Final Project (~30%)
You will have an open-ended group final project for the course. You may work in groups of up to 4, and the topic of the project is entirely up to your group. The only requirement is that your project must employ parallel programming and analyze effect of parallelism on your program’s performance. In addition to the program itself, you will submit a project proposal (around mid-way through the term), a proof of concept (a few weeks before the end of the term), and a detailed report that describes your program and indicates how parallelism was employed.
The coursework will consist of a mixture of group and individual assignments. You are encouraged to discuss and collaborate throughout the course, although some submitted work should be completed individually.
All quizzes and lab assignments must be submitted individually. For the quizzes, you are encouraged to study/prepare in groups.
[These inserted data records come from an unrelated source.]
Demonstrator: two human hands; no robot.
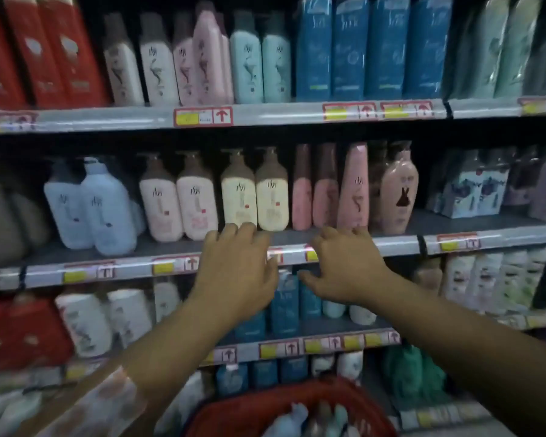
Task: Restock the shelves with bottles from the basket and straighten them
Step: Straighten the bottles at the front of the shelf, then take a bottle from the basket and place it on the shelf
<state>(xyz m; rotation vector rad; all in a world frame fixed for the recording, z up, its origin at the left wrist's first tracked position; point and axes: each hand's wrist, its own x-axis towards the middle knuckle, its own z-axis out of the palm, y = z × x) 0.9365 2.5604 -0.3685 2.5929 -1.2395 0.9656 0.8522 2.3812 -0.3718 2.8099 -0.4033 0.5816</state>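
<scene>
Red basket [249, 411] sits lowest and nearest, with several pale bottle tops [316, 417] showing inside, waiting to be shelved. Above it both hands reach to the middle shelf [391, 244]: the left hand [237, 266] has loosely spread fingers touching the foot of a cream pump bottle [238, 197], the right hand [344, 266] lies open near a tall pink bottle [353, 190]; neither grip holds anything. These plastic bottles look full, so fairly heavy, stiff and smooth-sided; taking them around the body below the shoulder seems safest, not by the pump.
</scene>
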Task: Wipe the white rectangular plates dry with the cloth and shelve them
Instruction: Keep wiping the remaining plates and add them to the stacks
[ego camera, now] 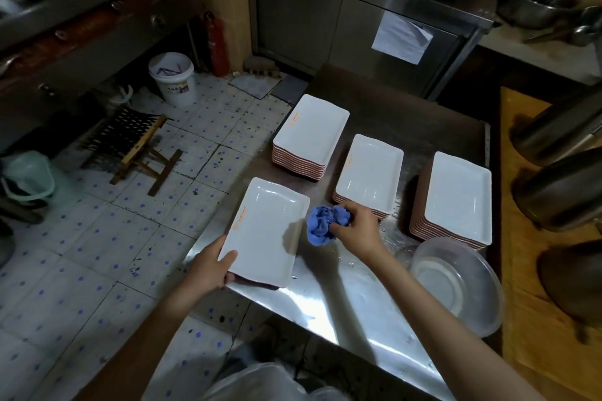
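Dim indoor scene under a cool, bluish cast. The steel surface [325,303] carries a bright glare patch near its front edge, with specular highlights on scattered water drops. The cloth [321,225] and right hand [356,226] throw a soft shadow onto the held plate [265,231]. Upper left corner and right edge fall into deep shade. Wide-angle distortion bends the floor [81,254] tiles and surface edges. Pots [560,127] at right appear blurred.

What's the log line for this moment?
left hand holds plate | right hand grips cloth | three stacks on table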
However, once you begin a quiz, you are expected not to communicate with others (in the class or not) until you submit the quiz. You should not discuss the contents of a quiz with anyone who has not yet completed the quiz.
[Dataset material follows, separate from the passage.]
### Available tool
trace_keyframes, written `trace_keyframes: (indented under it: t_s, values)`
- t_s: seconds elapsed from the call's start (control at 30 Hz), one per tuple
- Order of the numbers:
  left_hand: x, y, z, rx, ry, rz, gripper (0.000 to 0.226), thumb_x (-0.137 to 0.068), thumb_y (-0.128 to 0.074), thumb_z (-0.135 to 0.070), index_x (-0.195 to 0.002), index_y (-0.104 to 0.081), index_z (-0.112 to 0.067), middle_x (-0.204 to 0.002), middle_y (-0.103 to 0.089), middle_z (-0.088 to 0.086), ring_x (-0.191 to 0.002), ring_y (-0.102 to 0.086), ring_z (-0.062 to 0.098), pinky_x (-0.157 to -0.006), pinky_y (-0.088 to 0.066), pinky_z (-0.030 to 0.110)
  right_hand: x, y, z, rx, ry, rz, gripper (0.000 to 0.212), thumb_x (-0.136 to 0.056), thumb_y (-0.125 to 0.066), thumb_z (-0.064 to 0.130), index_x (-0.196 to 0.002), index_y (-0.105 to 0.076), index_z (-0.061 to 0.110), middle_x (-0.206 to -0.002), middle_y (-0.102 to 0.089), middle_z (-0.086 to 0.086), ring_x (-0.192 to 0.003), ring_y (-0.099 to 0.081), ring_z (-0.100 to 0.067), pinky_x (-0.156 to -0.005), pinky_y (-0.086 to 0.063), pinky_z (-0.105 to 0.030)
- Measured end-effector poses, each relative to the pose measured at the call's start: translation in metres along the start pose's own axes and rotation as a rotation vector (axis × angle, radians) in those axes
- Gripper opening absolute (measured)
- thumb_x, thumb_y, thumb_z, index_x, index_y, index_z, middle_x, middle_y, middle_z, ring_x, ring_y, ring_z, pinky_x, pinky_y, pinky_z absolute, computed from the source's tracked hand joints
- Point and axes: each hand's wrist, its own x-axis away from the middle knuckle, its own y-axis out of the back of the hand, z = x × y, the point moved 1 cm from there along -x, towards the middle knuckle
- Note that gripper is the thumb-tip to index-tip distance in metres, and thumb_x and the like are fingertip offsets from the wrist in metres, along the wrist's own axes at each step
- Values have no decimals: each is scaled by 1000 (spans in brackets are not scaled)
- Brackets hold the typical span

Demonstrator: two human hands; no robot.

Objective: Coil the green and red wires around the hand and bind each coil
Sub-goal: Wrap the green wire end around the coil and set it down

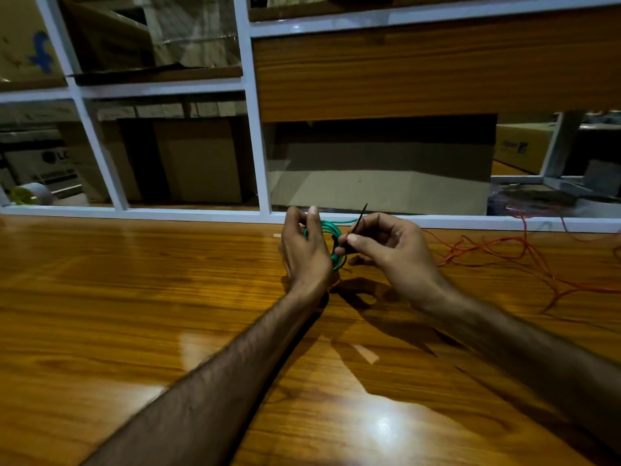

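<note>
The green wire (331,232) is wound into a small coil, held just above the wooden table (134,297). My left hand (304,250) grips the coil, its back toward the camera and hiding most of the loops. My right hand (386,245) pinches a thin black tie (359,218) between thumb and forefinger right at the coil's right side; the tie's tip sticks up past my fingers. The red wire (497,250) lies loose and tangled on the table to the right of my right hand.
A white-framed glass partition (258,142) runs along the table's far edge, with cardboard boxes (198,159) behind it. A roll of tape (32,195) sits behind the glass at far left. A small pale scrap (277,235) lies on the table left of my hands.
</note>
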Motion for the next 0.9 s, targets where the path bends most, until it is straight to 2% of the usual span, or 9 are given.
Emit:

For the lab assignments, you are encouraged discuss the problems and work together on a conceptual level. However, you are expected to write and submit your own code. In particular, you may not share your code for lab assignments with fellow students, nor ask others (whether enrolled in the course or not) to write code on your behalf.
Small Group Work
Written assignments and the final project can be completed by groups of up to 4 students. For the written assignments, a single document should be submitted for the group. The document should indicate the role of each student in preparing the submission, or indicate that all students share equal responsibility for the submission. If the group members feel that they deserve unequal credit for the assignment, this should be indicated on the submission as well.
- share your code for assignments with other students in the class or ask others to share their code with you;
- discuss material appearing on a quiz before you or others have submitted the quiz;
- submit code written by someone else or derivative of someone else’s code without crediting the orignal author/source.
Failure to comply with these terms may result in loss of credit for the assignment or course, as well as possible disciplinary action by the college.
If you would like to use code that you did not write, be sure to attribute the source of the code in the comments of your code. Attribution is required even if you modify the original code.
UA. Your letter grade for the course is unlikely to have any long-term impact on your life. However, mastery of the skills and concepts covered in this course will be invaluable in almost any technical field you might pursue. Thus, I believe it is never in your interest to cheat in this (or really any) course. The long-term benefits of a good grade in this class are negligible, while the cost of not making a good-faith effort to master the material is potentially huge (independent of the ramifications of getting caught cheating). The course is designed to be challenging, but if you find yourself struggling to keep up, please reach out to the instructor.
Remark on Remarks
Throughout my written materials, I will use some abbreviations to indicate that you can ignore some of the material: IYI and UA. These stand for “if you’re interested” and “unsolicited advice,” respectively. Anything following these labels is not “officially” part of the course and can safely be ignored without concern that you skipping something I’ll reference later.
IYI. I stole the IYI label from author, thinker, and Amherst alumnus, David Foster Wallace. Among other things, he is known for his extensive use of footnotes, tangents, and parentheticals in his writing.